▶ [Work to complete] Find "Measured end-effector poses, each" and "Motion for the" in the records below. Copy the lines holding them and every line between, exactly, and no others.

▶ [Records for processing]
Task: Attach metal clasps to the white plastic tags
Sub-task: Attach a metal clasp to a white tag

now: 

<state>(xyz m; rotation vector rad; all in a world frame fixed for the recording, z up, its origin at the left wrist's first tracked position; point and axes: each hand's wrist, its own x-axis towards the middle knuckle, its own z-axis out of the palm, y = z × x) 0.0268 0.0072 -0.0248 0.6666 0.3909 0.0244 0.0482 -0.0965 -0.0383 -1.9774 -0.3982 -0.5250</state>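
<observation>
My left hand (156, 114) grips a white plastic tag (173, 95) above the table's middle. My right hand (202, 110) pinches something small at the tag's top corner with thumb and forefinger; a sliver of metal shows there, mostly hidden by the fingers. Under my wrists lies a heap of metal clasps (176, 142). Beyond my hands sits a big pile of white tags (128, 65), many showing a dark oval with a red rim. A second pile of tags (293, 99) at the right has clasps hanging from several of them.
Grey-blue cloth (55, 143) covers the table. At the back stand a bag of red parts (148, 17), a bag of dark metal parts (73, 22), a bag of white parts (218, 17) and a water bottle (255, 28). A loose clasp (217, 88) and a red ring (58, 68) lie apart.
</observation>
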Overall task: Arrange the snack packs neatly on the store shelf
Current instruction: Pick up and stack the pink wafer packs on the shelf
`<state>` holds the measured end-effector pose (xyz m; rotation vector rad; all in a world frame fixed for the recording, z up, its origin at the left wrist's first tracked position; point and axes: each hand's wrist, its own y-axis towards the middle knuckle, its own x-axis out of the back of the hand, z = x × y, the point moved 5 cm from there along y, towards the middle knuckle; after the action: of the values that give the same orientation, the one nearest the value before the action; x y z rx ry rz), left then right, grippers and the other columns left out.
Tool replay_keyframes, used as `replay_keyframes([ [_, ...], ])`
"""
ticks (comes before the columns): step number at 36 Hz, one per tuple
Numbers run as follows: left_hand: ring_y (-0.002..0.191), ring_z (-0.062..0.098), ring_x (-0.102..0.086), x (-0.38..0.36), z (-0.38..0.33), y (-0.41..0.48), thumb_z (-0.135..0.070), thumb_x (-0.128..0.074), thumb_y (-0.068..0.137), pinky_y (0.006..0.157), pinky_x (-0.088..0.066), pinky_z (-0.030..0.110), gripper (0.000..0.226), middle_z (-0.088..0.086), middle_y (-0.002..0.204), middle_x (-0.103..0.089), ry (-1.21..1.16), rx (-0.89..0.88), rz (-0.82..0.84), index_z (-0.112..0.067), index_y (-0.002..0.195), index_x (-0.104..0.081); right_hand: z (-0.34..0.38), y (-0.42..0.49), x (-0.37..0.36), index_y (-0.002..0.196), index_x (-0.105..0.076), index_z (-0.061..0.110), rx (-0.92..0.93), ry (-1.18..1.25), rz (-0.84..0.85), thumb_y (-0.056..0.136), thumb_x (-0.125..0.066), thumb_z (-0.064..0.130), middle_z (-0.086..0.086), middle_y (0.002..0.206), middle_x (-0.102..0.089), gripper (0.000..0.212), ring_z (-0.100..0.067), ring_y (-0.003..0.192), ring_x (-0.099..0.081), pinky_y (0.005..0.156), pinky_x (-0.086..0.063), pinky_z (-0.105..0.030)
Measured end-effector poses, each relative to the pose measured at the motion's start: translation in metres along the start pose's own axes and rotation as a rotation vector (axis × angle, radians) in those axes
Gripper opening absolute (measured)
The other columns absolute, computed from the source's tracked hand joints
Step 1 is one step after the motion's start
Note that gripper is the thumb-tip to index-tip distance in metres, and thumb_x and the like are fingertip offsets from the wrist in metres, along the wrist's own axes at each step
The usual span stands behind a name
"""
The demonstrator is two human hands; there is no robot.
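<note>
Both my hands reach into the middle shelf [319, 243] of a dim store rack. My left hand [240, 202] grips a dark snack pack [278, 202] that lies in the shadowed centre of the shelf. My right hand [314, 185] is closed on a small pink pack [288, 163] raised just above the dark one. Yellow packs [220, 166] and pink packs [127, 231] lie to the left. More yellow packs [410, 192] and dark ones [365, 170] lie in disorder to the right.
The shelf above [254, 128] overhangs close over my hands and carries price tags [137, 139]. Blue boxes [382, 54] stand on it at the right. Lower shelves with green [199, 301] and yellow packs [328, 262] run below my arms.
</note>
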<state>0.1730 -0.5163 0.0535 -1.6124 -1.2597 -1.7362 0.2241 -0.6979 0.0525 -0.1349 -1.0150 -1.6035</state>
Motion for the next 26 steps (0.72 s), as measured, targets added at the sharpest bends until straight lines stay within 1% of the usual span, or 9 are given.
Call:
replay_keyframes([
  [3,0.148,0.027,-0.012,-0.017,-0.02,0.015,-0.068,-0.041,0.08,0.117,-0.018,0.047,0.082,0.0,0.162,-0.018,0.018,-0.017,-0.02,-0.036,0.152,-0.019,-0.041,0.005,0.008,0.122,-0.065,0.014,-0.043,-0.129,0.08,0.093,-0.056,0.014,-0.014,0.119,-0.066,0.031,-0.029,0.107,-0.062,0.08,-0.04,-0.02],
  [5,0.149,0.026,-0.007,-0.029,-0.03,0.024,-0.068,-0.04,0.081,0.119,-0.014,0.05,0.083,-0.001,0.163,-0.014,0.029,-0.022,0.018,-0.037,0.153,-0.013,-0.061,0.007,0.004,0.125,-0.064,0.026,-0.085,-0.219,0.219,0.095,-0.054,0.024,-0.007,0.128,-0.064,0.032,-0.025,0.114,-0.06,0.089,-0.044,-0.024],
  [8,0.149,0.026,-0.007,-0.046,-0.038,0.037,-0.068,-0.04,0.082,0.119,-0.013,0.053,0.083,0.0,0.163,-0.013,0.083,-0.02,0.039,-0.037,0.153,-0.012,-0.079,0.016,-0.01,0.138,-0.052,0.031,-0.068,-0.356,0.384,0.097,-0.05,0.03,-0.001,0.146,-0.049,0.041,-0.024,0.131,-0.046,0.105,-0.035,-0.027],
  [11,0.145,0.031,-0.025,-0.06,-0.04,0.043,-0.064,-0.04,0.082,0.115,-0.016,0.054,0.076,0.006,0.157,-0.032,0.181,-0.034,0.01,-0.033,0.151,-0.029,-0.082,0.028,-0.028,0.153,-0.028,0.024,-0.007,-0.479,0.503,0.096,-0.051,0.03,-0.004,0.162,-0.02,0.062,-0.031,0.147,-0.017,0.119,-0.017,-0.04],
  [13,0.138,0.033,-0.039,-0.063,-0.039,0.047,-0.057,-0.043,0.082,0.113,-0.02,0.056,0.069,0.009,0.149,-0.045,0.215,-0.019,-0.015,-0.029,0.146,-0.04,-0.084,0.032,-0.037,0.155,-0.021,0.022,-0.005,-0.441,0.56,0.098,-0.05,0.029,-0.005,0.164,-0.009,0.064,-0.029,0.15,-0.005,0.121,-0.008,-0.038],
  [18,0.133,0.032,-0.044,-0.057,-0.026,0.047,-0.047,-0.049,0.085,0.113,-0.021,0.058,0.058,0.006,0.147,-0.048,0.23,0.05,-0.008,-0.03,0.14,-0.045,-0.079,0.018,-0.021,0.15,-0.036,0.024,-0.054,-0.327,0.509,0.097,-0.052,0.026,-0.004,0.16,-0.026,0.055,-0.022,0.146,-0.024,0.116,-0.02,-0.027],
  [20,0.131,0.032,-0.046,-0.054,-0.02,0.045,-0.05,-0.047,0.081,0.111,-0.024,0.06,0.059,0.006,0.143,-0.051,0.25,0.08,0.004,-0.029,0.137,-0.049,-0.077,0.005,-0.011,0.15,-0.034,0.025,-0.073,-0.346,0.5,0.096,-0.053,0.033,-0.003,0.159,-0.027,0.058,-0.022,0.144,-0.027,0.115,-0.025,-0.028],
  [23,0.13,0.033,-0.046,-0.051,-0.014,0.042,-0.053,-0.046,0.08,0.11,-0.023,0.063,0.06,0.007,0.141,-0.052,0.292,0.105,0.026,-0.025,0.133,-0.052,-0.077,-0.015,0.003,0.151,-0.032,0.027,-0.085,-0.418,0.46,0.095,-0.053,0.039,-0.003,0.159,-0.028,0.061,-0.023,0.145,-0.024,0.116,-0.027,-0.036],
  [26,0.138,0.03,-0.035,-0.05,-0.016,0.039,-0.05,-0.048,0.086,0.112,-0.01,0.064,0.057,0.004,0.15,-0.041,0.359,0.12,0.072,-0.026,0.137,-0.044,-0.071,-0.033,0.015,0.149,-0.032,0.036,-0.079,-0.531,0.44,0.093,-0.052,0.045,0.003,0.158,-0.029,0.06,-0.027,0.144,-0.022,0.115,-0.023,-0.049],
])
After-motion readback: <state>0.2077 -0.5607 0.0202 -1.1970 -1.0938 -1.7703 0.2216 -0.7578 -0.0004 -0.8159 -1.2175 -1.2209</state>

▶ [Written solution]
Measured end-effector poses, each relative to the pose measured at the motion's start: translation in metres along the start pose's own axes and rotation as a rotation vector (axis × angle, radians) in those axes
Gripper opening absolute (measured)
The other columns absolute, computed from the source's tracked hand joints
Step 1 is one step after the motion's start
Note that gripper is the thumb-tip to index-tip distance in metres, and thumb_x and the like are fingertip offsets from the wrist in metres, along the wrist's own axes at each step
The usual span stands behind a name
"""
The demonstrator is two human hands; there is no robot.
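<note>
Both my hands reach into the middle shelf [319, 243] of a dim store rack. My left hand [240, 202] grips a dark snack pack [278, 202] that lies in the shadowed centre of the shelf. My right hand [314, 185] is closed on a small pink pack [288, 163] raised just above the dark one. Yellow packs [220, 166] and pink packs [127, 231] lie to the left. More yellow packs [410, 192] and dark ones [365, 170] lie in disorder to the right.
The shelf above [254, 128] overhangs close over my hands and carries price tags [137, 139]. Blue boxes [382, 54] stand on it at the right. Lower shelves with green [199, 301] and yellow packs [328, 262] run below my arms.
</note>
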<state>0.1730 -0.5163 0.0535 -1.6124 -1.2597 -1.7362 0.2241 -0.6979 0.0525 -0.1349 -1.0150 -1.6035</state>
Motion for the next 26 steps (0.72 s), as measured, targets added at the sharpest bends until straight lines stay within 1% of the usual span, or 9 are given.

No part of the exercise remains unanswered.